# GIVEN RECORDS
........

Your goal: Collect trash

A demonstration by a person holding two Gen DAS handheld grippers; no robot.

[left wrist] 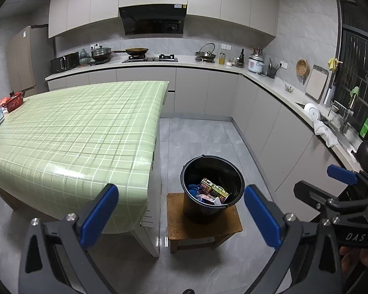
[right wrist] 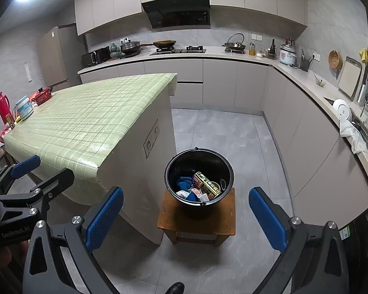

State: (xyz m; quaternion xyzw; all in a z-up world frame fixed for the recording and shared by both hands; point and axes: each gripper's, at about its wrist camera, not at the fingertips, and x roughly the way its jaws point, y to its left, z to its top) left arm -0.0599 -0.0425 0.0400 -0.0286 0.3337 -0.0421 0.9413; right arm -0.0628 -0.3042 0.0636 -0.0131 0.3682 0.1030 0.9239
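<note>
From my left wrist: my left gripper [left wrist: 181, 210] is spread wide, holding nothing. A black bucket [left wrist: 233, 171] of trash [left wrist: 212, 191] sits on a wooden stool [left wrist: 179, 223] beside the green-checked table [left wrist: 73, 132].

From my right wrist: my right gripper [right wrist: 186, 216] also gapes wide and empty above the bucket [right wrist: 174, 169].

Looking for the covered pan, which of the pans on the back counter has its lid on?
The lidded pan left of the stove; the wok on the burner is open.
</note>
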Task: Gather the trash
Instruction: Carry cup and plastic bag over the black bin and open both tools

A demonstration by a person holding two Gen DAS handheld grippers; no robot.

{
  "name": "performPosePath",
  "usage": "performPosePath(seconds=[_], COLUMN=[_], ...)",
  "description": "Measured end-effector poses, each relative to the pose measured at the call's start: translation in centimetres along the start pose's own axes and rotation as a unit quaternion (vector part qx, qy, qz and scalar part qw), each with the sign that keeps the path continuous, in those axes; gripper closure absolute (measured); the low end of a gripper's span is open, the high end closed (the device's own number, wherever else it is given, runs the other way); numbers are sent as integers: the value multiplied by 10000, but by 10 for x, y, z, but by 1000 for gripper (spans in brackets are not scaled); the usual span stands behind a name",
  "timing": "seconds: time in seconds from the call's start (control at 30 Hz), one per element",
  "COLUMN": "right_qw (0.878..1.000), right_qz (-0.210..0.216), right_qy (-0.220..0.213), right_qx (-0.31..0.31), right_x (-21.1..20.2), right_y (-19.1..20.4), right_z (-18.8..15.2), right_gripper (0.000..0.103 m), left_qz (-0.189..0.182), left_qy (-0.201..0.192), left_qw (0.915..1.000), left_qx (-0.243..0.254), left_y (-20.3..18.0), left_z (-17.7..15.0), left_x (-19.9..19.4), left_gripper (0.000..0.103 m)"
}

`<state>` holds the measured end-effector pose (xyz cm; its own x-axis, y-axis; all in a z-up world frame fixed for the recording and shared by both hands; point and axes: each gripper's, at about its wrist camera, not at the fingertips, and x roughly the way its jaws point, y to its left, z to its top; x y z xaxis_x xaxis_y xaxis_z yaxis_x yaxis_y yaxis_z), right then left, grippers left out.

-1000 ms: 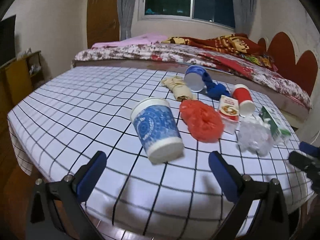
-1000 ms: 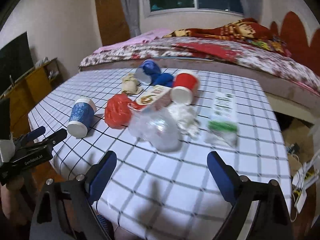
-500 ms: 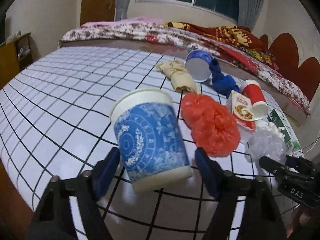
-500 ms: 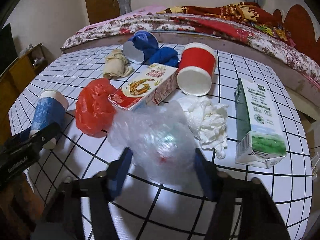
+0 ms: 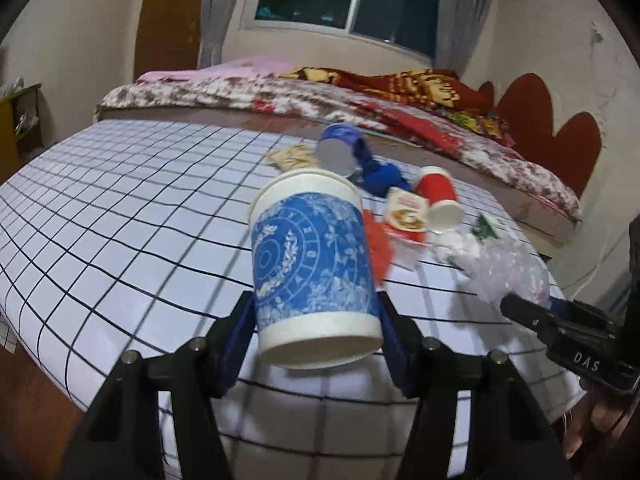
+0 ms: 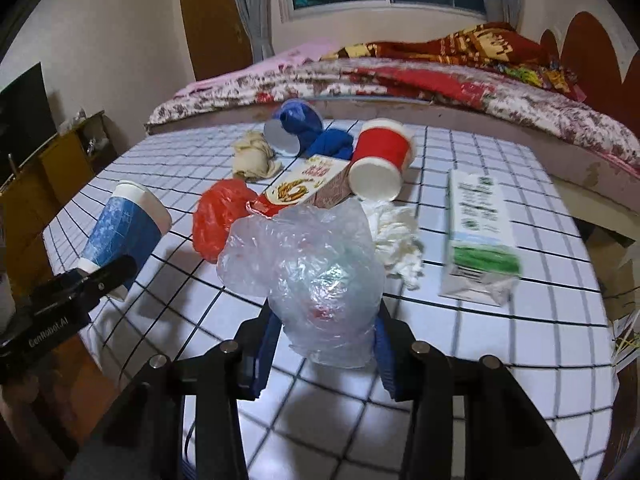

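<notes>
Home bedroom, bed [image 6: 420, 80] with floral and red patterned blankets, scalloped red headboard [image 5: 560, 128] against the wall, curtained window [image 5: 344, 0], wooden door [image 6: 216, 20], low wooden cabinet [image 6: 68, 156], grid-patterned surface [image 5: 120, 208] beside the bed.
</notes>
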<state>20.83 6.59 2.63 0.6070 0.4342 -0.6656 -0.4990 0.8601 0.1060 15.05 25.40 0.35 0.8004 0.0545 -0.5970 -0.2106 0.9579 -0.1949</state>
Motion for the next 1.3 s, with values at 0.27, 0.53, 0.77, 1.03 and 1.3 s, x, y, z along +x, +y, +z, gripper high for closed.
performPosePath(seconds=[0.27, 0.53, 0.77, 1.03, 1.3], right_qw=[9992, 9964, 9909, 9855, 9805], right_qz=[-183, -593, -1093, -1419, -1610], right_qy=[-360, -594, -699, -582, -457], right_qx=[56, 81, 344, 722, 1027], right_x=[-71, -138, -175, -198, -215], right_y=[-33, -76, -114, -157, -189], right_z=[-20, -56, -97, -133, -164], right_gripper=[58, 58, 58, 58, 58], left_qz=[-392, -677, -936, -1237, -1536], left_qy=[-115, -83, -42, 52, 174], left_qw=[9987, 9948, 9904, 9810, 9705], left_qx=[310, 756, 1017, 1490, 1851], left_y=[-51, -99, -136, -187, -233], left_z=[-11, -32, -48, -71, -95], left_x=[-29, -44, -51, -58, -65], left_gripper=[43, 43, 43, 43, 43])
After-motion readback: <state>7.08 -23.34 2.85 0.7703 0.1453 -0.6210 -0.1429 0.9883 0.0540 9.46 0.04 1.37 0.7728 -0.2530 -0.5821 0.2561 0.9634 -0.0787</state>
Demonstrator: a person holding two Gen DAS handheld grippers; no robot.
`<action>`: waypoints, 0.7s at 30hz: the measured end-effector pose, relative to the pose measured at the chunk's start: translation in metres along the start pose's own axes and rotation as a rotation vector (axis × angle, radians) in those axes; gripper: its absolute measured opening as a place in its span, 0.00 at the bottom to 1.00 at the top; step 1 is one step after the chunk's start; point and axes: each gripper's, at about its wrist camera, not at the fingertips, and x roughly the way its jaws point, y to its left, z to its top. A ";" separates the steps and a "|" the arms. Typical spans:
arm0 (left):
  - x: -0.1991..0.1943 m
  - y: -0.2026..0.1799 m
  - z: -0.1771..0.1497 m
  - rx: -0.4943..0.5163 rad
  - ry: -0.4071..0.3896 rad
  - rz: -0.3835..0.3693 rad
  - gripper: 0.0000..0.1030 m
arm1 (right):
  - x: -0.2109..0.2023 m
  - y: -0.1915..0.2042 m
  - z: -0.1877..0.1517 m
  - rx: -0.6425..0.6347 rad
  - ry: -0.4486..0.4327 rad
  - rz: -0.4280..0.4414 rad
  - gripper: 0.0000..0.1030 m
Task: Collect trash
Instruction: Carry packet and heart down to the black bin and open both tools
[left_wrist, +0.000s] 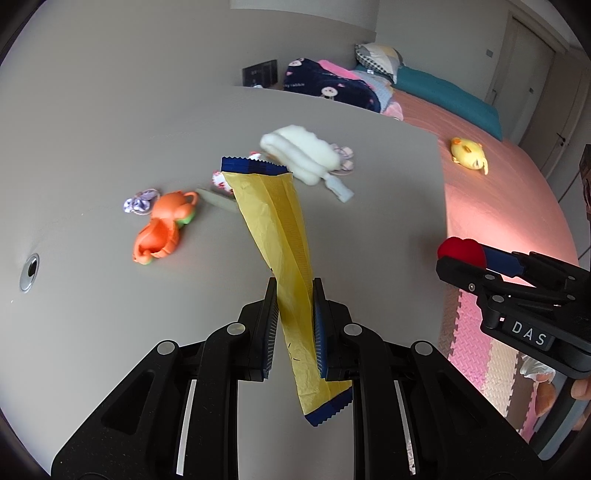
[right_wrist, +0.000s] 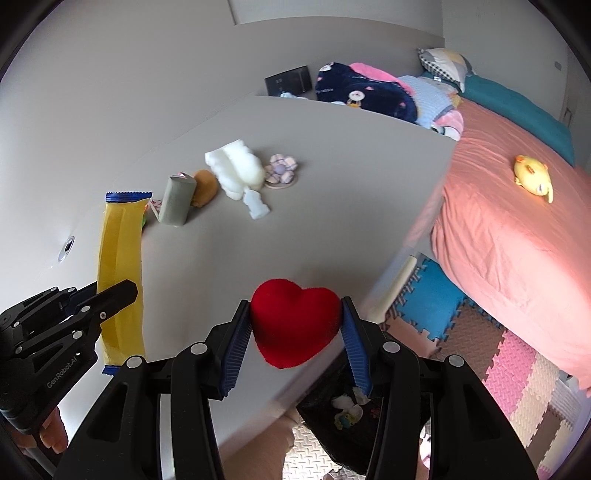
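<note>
My left gripper is shut on a long yellow wrapper with blue crimped ends, held above the grey table. The same wrapper and left gripper show at the left of the right wrist view. My right gripper is shut on a red heart-shaped box, pads pressing both its sides, near the table's right edge. It appears at the right of the left wrist view as the red heart. Under the right gripper, a dark bin on the floor holds a few scraps.
On the table lie an orange crab toy, a white fluffy wad, a flower-shaped piece, a grey-green cylinder and a brown lump. To the right is a pink bed with a yellow plush. Foam mats cover the floor.
</note>
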 end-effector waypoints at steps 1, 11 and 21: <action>-0.001 -0.005 0.000 0.007 0.000 -0.005 0.16 | -0.003 -0.004 -0.003 0.005 -0.002 -0.003 0.48; -0.004 -0.051 -0.007 0.075 0.002 -0.052 0.16 | -0.028 -0.037 -0.024 0.044 -0.018 -0.045 0.48; -0.001 -0.100 -0.012 0.161 0.016 -0.108 0.16 | -0.051 -0.075 -0.045 0.110 -0.039 -0.092 0.48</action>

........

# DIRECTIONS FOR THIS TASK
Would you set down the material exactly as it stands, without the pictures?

# RESULT OF THIS EXERCISE
Your goal: Collect trash

A demonstration by a person holding two Gen DAS handheld grippers; no robot.

[left wrist] 
[right wrist] 

State: (xyz m; quaternion xyzw; all in a z-up world frame fixed for the recording and shared by both hands; point and axes: each gripper's, at about its wrist camera, not at the fingertips, and x roughly the way its jaws point, y to its left, z to its top) left arm -0.0599 -0.0425 0.0400 -0.0286 0.3337 -0.0421 0.9413; right arm -0.0628 -0.3042 0.0636 -0.0131 0.3682 0.1030 0.9239
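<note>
From my left wrist: my left gripper [left wrist: 181, 210] is spread wide, holding nothing. A black bucket [left wrist: 233, 171] of trash [left wrist: 212, 191] sits on a wooden stool [left wrist: 179, 223] beside the green-checked table [left wrist: 73, 132].

From my right wrist: my right gripper [right wrist: 186, 216] also gapes wide and empty above the bucket [right wrist: 174, 169].

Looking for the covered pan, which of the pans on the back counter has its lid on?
The lidded pan left of the stove; the wok on the burner is open.
</note>
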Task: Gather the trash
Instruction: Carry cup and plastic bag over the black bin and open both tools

A demonstration by a person holding two Gen DAS handheld grippers; no robot.

{
  "name": "performPosePath",
  "usage": "performPosePath(seconds=[_], COLUMN=[_], ...)",
  "description": "Measured end-effector poses, each relative to the pose measured at the call's start: translation in centimetres along the start pose's own axes and rotation as a unit quaternion (vector part qx, qy, qz and scalar part qw), each with the sign that keeps the path continuous, in those axes; gripper closure absolute (measured); the low end of a gripper's span is open, the high end closed (the device's own number, wherever else it is given, runs the other way); numbers are sent as integers: the value multiplied by 10000, but by 10 for x, y, z, but by 1000 for gripper (spans in brackets are not scaled); the usual span stands behind a name",
  "timing": "seconds: time in seconds from the call's start (control at 30 Hz), one per element",
  "COLUMN": "right_qw (0.878..1.000), right_qz (-0.210..0.216), right_qy (-0.220..0.213), right_qx (-0.31..0.31), right_x (-21.1..20.2), right_y (-19.1..20.4), right_z (-18.8..15.2), right_gripper (0.000..0.103 m), left_qz (-0.189..0.182), left_qy (-0.201..0.192), left_qw (0.915..1.000), left_qx (-0.243..0.254), left_y (-20.3..18.0), left_z (-17.7..15.0), left_x (-19.9..19.4), left_gripper (0.000..0.103 m)"
}

`<state>` holds the measured end-effector pose (xyz cm; its own x-axis, y-axis; all in a z-up world frame fixed for the recording and shared by both hands; point and axes: each gripper's, at about its wrist camera, not at the fingertips, and x roughly the way its jaws point, y to its left, z to its top; x y z xaxis_x xaxis_y xaxis_z yaxis_x yaxis_y yaxis_z), right then left, grippers left out.

-1000 ms: 
-1000 ms: 
-500 ms: 
-500 ms: 
+0 ms: 
+0 ms: 

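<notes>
Home bedroom, bed [image 6: 420, 80] with floral and red patterned blankets, scalloped red headboard [image 5: 560, 128] against the wall, curtained window [image 5: 344, 0], wooden door [image 6: 216, 20], low wooden cabinet [image 6: 68, 156], grid-patterned surface [image 5: 120, 208] beside the bed.
</notes>
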<state>20.83 6.59 2.63 0.6070 0.4342 -0.6656 -0.4990 0.8601 0.1060 15.05 25.40 0.35 0.8004 0.0545 -0.5970 -0.2106 0.9579 -0.1949</state>
Motion for the next 1.3 s, with values at 0.27, 0.53, 0.77, 1.03 and 1.3 s, x, y, z along +x, +y, +z, gripper high for closed.
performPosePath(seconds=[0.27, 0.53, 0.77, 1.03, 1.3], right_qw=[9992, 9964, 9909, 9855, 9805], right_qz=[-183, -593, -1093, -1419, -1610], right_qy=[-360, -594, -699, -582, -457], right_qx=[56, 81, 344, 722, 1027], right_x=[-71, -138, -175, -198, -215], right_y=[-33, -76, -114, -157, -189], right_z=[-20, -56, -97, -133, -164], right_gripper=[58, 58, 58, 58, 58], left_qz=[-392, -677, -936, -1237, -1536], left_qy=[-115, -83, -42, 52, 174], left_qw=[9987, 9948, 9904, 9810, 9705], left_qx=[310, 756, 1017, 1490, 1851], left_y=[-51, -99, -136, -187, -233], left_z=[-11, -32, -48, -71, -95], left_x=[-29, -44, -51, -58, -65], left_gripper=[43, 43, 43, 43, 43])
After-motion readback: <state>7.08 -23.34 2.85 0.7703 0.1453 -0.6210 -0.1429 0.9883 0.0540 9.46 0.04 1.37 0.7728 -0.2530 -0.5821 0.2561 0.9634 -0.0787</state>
Demonstrator: a person holding two Gen DAS handheld grippers; no robot.
`<action>`: waypoints, 0.7s at 30hz: the measured end-effector pose, relative to the pose measured at the chunk's start: translation in metres along the start pose's own axes and rotation as a rotation vector (axis × angle, radians) in those axes; gripper: its absolute measured opening as a place in its span, 0.00 at the bottom to 1.00 at the top; step 1 is one step after the chunk's start; point and axes: each gripper's, at about its wrist camera, not at the fingertips, and x roughly the way its jaws point, y to its left, z to its top. A ";" separates the steps and a "|" the arms. Typical spans:
arm0 (left):
  - x: -0.1991..0.1943 m
  - y: -0.2026..0.1799 m
  - z: -0.1771..0.1497 m
  - rx: -0.4943..0.5163 rad
  - ry: -0.4071..0.3896 rad
  - rz: -0.3835..0.3693 rad
  - gripper: 0.0000..0.1030 m
arm1 (right):
  - x: -0.2109..0.2023 m
  - y: -0.1915..0.2042 m
  - z: -0.1877..0.1517 m
  - rx: -0.6425..0.6347 rad
  - ry: -0.4486..0.4327 rad
  - rz: -0.4280..0.4414 rad
  - gripper: 0.0000..0.1030 m
Task: Collect trash
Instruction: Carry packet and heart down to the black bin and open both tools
[left_wrist, +0.000s] 
[right_wrist, +0.000s] 
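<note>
My left gripper is shut on a long yellow wrapper with blue crimped ends, held above the grey table. The same wrapper and left gripper show at the left of the right wrist view. My right gripper is shut on a red heart-shaped box, pads pressing both its sides, near the table's right edge. It appears at the right of the left wrist view as the red heart. Under the right gripper, a dark bin on the floor holds a few scraps.
On the table lie an orange crab toy, a white fluffy wad, a flower-shaped piece, a grey-green cylinder and a brown lump. To the right is a pink bed with a yellow plush. Foam mats cover the floor.
</note>
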 end-effector waypoints at steps 1, 11 and 21: <action>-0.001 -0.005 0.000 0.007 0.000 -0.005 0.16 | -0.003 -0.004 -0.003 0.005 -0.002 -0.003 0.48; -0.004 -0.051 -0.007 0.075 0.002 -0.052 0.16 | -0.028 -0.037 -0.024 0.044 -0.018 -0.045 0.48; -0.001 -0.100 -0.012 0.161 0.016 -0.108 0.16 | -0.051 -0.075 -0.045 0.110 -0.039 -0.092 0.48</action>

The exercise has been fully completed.